Embora o ensino primário ainda não funcionasse no edifício de que vimos
falando, ficam aqui alguns registos dos professores e alunos que a imprensa
local noticiou, nos inícios do séc. XX:
Em
Março de 1915 era professora do sexo masculino a Sra. Dª Rita Ribeiro Gonçalves (Jornal “Éco de D. Chama”, Edição de 28.03.1915)
e em Maio de 1915, era professora do sexo feminino a Sra. Dª Amélia das Dôres Mendes de Macedo (Jornal
“Éco de D. Chama”, Edição de 23.05.1915).
Em
Julho de 1915 fizeram exame do 1º grau os alunos Genuina da Luz Andrade (bom);
Esperança de Jesus Carvalho (suficiente); Maria Carlota de Sampaio Melo
(suficiente); Maria Inácia Correia (suficiente); Maria Luiza Fernandes
(suficiente); António Joaquim Reimão (bom); Francisco
da Anunciação de Sá (bom); Francisco da Ressureição Lobão (bom); Manoel Joaquim
Peleias (bom) e Luiz António Nogueira (suficiente) – Jornal
“Éco de D. Chama”, Edição de 23.07.1915.
Foto
SIPA
Tendo
servido ao longo dos anos como escola primária, já na segunda metade do séc.
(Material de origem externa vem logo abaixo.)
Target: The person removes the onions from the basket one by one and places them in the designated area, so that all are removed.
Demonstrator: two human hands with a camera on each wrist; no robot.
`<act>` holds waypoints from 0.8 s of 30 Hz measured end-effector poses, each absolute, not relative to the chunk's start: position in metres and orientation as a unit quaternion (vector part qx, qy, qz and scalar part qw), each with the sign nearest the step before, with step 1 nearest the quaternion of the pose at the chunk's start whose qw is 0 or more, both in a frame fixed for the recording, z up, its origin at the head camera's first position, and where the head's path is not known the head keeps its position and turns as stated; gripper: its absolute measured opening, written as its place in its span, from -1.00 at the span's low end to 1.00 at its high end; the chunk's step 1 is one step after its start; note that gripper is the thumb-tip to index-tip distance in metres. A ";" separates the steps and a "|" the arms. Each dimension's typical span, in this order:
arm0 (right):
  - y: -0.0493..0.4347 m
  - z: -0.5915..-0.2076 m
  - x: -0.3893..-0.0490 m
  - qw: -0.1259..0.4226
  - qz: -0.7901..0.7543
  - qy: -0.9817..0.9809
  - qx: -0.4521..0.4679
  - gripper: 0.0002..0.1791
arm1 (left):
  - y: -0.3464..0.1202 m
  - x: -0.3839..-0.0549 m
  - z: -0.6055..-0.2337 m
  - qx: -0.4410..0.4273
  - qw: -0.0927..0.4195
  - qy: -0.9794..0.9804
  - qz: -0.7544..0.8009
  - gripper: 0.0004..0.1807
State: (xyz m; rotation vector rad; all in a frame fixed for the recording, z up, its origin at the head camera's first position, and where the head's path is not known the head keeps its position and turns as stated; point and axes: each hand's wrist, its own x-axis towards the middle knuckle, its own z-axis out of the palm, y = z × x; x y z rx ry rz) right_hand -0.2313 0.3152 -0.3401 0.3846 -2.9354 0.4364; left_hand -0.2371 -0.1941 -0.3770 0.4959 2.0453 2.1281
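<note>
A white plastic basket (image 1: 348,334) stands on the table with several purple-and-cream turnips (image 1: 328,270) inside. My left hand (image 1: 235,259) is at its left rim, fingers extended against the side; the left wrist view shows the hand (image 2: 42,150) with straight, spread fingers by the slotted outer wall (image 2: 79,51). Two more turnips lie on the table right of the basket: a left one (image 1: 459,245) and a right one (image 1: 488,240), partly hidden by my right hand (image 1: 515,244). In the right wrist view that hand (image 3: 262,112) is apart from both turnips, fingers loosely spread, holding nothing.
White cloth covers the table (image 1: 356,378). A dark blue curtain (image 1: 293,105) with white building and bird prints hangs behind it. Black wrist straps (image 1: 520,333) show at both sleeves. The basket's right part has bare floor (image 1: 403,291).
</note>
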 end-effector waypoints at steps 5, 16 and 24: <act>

XX, passou a funcionar no edifício o então Ciclo Preparatório (actuais 5º e 6º
anos de escolaridade), tendo aí estudado os nascidos, como eu, na década de 60.
Nessa
data, foi construído um corpo anexo ao edifício originário, no qual funciona,
actualmente, o serviço de correios.
Após
alguns anos de abandono, com a construção de novas escolas, o edifício veio a
ser utilizado, já década de noventa, como Junta de Freguesia e outros serviços
públicos.
Foto
do Autor
Aqui
ficam algumas notas sobre o edifício da escola primária, actual Junta
de Freguesia, com o desejo de que os vindouros o saibam preservar, como
importante e emblemático edifício da Vila de Torre de Dona Chama.